Exercise brief — Produce a character-for-character copy of the data below.
━━━━━━━━━━
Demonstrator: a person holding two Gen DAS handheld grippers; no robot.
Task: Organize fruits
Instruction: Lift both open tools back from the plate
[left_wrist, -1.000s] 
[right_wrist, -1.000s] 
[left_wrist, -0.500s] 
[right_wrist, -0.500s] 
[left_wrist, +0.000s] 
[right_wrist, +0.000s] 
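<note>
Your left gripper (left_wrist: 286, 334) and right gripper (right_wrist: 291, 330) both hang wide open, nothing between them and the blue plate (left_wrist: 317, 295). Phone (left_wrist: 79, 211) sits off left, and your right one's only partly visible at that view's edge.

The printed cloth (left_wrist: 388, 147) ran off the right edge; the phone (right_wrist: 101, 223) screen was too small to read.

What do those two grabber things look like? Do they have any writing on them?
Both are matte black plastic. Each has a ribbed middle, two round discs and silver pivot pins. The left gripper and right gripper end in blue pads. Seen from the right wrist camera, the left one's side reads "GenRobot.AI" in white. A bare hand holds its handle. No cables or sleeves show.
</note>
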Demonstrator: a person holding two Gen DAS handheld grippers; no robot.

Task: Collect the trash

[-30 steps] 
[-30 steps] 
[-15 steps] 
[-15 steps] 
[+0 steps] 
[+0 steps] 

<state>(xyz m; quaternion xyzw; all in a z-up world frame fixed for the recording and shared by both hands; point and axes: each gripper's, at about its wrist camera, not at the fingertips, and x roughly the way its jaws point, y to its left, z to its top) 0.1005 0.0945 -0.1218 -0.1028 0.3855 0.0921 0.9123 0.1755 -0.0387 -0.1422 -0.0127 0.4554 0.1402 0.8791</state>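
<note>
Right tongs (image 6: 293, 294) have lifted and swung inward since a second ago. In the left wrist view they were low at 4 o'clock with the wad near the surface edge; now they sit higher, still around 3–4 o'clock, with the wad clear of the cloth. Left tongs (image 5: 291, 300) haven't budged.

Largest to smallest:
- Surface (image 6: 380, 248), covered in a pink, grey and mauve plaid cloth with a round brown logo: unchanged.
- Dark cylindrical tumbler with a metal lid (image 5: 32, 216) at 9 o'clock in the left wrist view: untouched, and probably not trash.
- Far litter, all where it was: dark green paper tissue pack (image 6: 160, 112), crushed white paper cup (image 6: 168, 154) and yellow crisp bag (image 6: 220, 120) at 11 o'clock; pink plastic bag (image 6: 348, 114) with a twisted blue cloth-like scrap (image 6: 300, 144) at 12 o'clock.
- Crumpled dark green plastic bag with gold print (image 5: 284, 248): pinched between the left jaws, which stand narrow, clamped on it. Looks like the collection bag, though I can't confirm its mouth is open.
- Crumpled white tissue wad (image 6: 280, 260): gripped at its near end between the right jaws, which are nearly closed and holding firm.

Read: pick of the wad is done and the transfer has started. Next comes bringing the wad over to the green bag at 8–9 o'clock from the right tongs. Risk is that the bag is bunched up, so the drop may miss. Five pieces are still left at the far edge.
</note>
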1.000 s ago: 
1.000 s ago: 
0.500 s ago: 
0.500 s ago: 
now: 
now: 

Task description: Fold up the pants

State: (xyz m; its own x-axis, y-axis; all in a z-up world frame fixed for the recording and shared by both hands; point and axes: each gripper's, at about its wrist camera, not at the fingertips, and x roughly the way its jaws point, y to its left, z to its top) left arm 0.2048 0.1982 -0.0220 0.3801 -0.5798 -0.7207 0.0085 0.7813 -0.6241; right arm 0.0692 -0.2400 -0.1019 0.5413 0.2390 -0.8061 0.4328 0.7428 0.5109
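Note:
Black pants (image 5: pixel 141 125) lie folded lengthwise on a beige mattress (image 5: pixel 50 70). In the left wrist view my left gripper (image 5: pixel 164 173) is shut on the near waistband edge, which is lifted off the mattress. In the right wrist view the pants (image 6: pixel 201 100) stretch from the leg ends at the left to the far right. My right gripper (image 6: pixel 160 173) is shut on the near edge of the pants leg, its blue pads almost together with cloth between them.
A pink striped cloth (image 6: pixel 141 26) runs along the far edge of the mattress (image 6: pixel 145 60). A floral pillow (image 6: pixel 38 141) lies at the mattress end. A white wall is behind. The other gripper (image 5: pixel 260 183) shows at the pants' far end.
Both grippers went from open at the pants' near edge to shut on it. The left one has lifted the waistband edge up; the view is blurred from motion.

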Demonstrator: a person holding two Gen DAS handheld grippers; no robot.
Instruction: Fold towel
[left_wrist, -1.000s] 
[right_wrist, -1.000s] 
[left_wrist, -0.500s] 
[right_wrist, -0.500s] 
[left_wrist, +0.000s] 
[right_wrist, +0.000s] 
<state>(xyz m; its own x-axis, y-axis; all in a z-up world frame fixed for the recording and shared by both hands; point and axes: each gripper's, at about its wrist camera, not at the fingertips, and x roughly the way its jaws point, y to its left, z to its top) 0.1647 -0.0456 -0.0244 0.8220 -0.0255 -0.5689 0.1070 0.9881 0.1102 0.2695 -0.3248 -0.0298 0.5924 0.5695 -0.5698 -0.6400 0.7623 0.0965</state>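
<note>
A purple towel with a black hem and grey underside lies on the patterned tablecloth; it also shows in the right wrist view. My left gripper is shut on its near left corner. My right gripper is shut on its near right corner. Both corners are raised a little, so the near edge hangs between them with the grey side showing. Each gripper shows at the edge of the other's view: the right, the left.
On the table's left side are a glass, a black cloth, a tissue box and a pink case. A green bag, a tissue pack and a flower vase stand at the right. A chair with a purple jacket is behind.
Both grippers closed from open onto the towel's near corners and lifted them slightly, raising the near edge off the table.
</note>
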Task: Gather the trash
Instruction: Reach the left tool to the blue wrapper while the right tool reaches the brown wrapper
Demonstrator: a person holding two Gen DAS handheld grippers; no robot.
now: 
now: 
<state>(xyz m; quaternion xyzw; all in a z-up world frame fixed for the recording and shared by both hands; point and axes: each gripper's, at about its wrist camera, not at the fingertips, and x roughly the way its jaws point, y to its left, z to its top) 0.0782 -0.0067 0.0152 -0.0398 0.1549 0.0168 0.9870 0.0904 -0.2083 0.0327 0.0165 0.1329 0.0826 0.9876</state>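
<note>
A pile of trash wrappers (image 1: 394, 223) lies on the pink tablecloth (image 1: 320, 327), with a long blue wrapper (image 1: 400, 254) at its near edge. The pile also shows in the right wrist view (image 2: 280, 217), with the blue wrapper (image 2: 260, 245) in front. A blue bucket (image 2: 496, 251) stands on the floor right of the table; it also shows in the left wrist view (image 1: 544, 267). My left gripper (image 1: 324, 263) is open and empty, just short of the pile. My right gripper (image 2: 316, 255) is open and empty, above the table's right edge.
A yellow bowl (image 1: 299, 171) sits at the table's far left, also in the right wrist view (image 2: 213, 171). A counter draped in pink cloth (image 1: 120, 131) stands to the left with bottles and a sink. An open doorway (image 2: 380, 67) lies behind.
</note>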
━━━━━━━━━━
Result below —
Demonstrator: a person holding two Gen DAS handheld grippers; no robot.
Task: Organize fruits
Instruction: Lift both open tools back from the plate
[left_wrist, -1.000s] 
[right_wrist, -1.000s] 
[left_wrist, -0.500s] 
[right_wrist, -0.500s] 
[left_wrist, +0.000s] 
[right_wrist, +0.000s] 
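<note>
Your left gripper (left_wrist: 286, 334) and right gripper (right_wrist: 291, 330) both hang wide open, nothing between them and the blue plate (left_wrist: 317, 295). Phone (left_wrist: 79, 211) sits off left, and your right one's only partly visible at that view's edge.

The printed cloth (left_wrist: 388, 147) ran off the right edge; the phone (right_wrist: 101, 223) screen was too small to read.

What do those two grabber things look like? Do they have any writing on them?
Both are matte black plastic. Each has a ribbed middle, two round discs and silver pivot pins. The left gripper and right gripper end in blue pads. Seen from the right wrist camera, the left one's side reads "GenRobot.AI" in white. A bare hand holds its handle. No cables or sleeves show.
</note>
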Demonstrator: a person holding two Gen DAS handheld grippers; no robot.

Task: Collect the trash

[-30 steps] 
[-30 steps] 
[-15 steps] 
[-15 steps] 
[+0 steps] 
[+0 steps] 

<state>(xyz m; quaternion xyzw; all in a z-up world frame fixed for the recording and shared by both hands; point and axes: each gripper's, at about its wrist camera, not at the fingertips, and x roughly the way its jaws point, y to its left, z to its top) 0.1005 0.0945 -0.1218 -0.1028 0.3855 0.0921 0.9123 0.1755 -0.0387 -0.1422 -0.0127 0.4554 0.1402 0.8791</state>
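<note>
Right tongs (image 6: 293, 294) have lifted and swung inward since a second ago. In the left wrist view they were low at 4 o'clock with the wad near the surface edge; now they sit higher, still around 3–4 o'clock, with the wad clear of the cloth. Left tongs (image 5: 291, 300) haven't budged.

Largest to smallest:
- Surface (image 6: 380, 248), covered in a pink, grey and mauve plaid cloth with a round brown logo: unchanged.
- Dark cylindrical tumbler with a metal lid (image 5: 32, 216) at 9 o'clock in the left wrist view: untouched, and probably not trash.
- Far litter, all where it was: dark green paper tissue pack (image 6: 160, 112), crushed white paper cup (image 6: 168, 154) and yellow crisp bag (image 6: 220, 120) at 11 o'clock; pink plastic bag (image 6: 348, 114) with a twisted blue cloth-like scrap (image 6: 300, 144) at 12 o'clock.
- Crumpled dark green plastic bag with gold print (image 5: 284, 248): pinched between the left jaws, which stand narrow, clamped on it. Looks like the collection bag, though I can't confirm its mouth is open.
- Crumpled white tissue wad (image 6: 280, 260): gripped at its near end between the right jaws, which are nearly closed and holding firm.

Read: pick of the wad is done and the transfer has started. Next comes bringing the wad over to the green bag at 8–9 o'clock from the right tongs. Risk is that the bag is bunched up, so the drop may miss. Five pieces are still left at the far edge.
</note>
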1.000 s ago: 
1.000 s ago: 
0.500 s ago: 
0.500 s ago: 
now: 
now: 

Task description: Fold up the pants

State: (xyz m; its own x-axis, y-axis; all in a z-up world frame fixed for the recording and shared by both hands; point and axes: each gripper's, at about its wrist camera, not at the fingertips, and x roughly the way its jaws point, y to its left, z to its top) left arm 0.2048 0.1982 -0.0220 0.3801 -0.5798 -0.7207 0.0085 0.7813 -0.6241; right arm 0.0692 -0.2400 -0.1019 0.5413 0.2390 -0.8061 0.4328 0.7428 0.5109
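Note:
Black pants (image 5: pixel 141 125) lie folded lengthwise on a beige mattress (image 5: pixel 50 70). In the left wrist view my left gripper (image 5: pixel 164 173) is shut on the near waistband edge, which is lifted off the mattress. In the right wrist view the pants (image 6: pixel 201 100) stretch from the leg ends at the left to the far right. My right gripper (image 6: pixel 160 173) is shut on the near edge of the pants leg, its blue pads almost together with cloth between them.
A pink striped cloth (image 6: pixel 141 26) runs along the far edge of the mattress (image 6: pixel 145 60). A floral pillow (image 6: pixel 38 141) lies at the mattress end. A white wall is behind. The other gripper (image 5: pixel 260 183) shows at the pants' far end.
Both grippers went from open at the pants' near edge to shut on it. The left one has lifted the waistband edge up; the view is blurred from motion.
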
Demonstrator: a person holding two Gen DAS handheld grippers; no robot.
Instruction: Fold towel
[left_wrist, -1.000s] 
[right_wrist, -1.000s] 
[left_wrist, -0.500s] 
[right_wrist, -0.500s] 
[left_wrist, +0.000s] 
[right_wrist, +0.000s] 
<state>(xyz m; its own x-axis, y-axis; all in a z-up world frame fixed for the recording and shared by both hands; point and axes: each gripper's, at about its wrist camera, not at the fingertips, and x roughly the way its jaws point, y to its left, z to its top) 0.1647 -0.0456 -0.0244 0.8220 -0.0255 -0.5689 0.1070 0.9881 0.1102 0.2695 -0.3248 -0.0298 0.5924 0.5695 -0.5698 -0.6400 0.7623 0.0965</state>
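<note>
A purple towel with a black hem and grey underside lies on the patterned tablecloth; it also shows in the right wrist view. My left gripper is shut on its near left corner. My right gripper is shut on its near right corner. Both corners are raised a little, so the near edge hangs between them with the grey side showing. Each gripper shows at the edge of the other's view: the right, the left.
On the table's left side are a glass, a black cloth, a tissue box and a pink case. A green bag, a tissue pack and a flower vase stand at the right. A chair with a purple jacket is behind.
Both grippers closed from open onto the towel's near corners and lifted them slightly, raising the near edge off the table.
</note>
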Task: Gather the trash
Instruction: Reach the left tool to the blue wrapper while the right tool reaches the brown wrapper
Demonstrator: a person holding two Gen DAS handheld grippers; no robot.
now: 
now: 
<state>(xyz m; quaternion xyzw; all in a z-up world frame fixed for the recording and shared by both hands; point and axes: each gripper's, at about its wrist camera, not at the fingertips, and x roughly the way its jaws point, y to its left, z to its top) 0.0782 -0.0067 0.0152 -0.0398 0.1549 0.0168 0.9870 0.0904 -0.2083 0.0327 0.0165 0.1329 0.0826 0.9876</state>
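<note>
A pile of trash wrappers (image 1: 394, 223) lies on the pink tablecloth (image 1: 320, 327), with a long blue wrapper (image 1: 400, 254) at its near edge. The pile also shows in the right wrist view (image 2: 280, 217), with the blue wrapper (image 2: 260, 245) in front. A blue bucket (image 2: 496, 251) stands on the floor right of the table; it also shows in the left wrist view (image 1: 544, 267). My left gripper (image 1: 324, 263) is open and empty, just short of the pile. My right gripper (image 2: 316, 255) is open and empty, above the table's right edge.
A yellow bowl (image 1: 299, 171) sits at the table's far left, also in the right wrist view (image 2: 213, 171). A counter draped in pink cloth (image 1: 120, 131) stands to the left with bottles and a sink. An open doorway (image 2: 380, 67) lies behind.
</note>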

The generated output is now complete.